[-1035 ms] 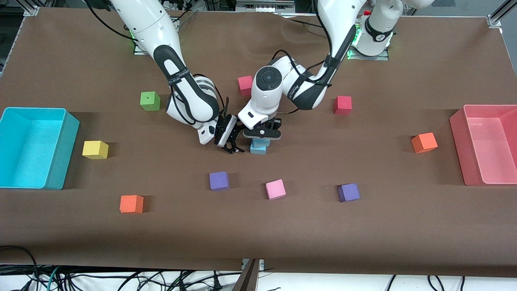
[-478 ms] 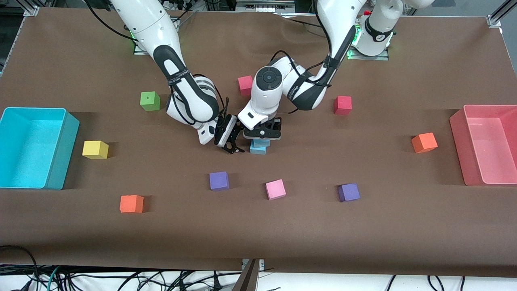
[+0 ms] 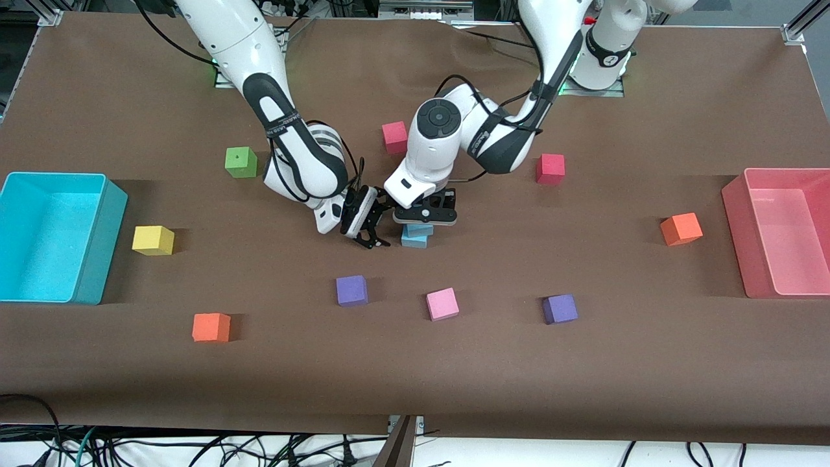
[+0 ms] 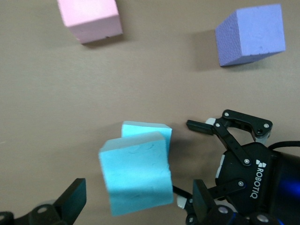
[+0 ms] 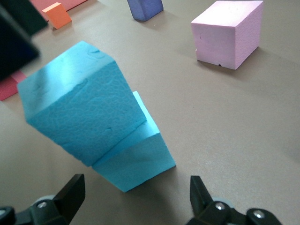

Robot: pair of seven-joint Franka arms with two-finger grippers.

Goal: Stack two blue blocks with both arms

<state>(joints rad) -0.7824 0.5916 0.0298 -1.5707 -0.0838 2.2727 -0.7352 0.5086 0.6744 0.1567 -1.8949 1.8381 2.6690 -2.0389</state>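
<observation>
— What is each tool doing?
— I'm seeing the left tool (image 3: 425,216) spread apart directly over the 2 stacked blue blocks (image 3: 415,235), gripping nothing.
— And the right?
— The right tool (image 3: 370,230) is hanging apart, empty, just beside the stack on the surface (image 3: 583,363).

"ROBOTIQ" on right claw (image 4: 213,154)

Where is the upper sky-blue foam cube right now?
Front view, mid-table: the upper sky-blue foam cube sits skewed on the lower sky-blue foam cube, under the left gripper.
</observation>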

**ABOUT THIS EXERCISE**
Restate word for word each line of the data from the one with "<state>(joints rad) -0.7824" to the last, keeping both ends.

**COMPLETED TASK**
<state>(joints rad) -0.7824 0.5916 0.0298 -1.5707 -0.0838 2.2727 -0.7352 0.5086 0.6744 0.1567 -1.8949 1.8381 2.6690 -2.0389</state>
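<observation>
— What is each tool doing?
— I'm seeing the left tool (image 3: 425,216) spread apart directly over the 2 stacked blue blocks (image 3: 415,235), gripping nothing.
— And the right?
— The right tool (image 3: 370,230) is hanging apart, empty, just beside the stack on the surface (image 3: 583,363).

"ROBOTIQ" on right claw (image 4: 213,154)

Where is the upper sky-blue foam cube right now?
Front view, mid-table: the upper sky-blue foam cube sits skewed on the lower sky-blue foam cube, under the left gripper.
</observation>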

The answer has been written out completely.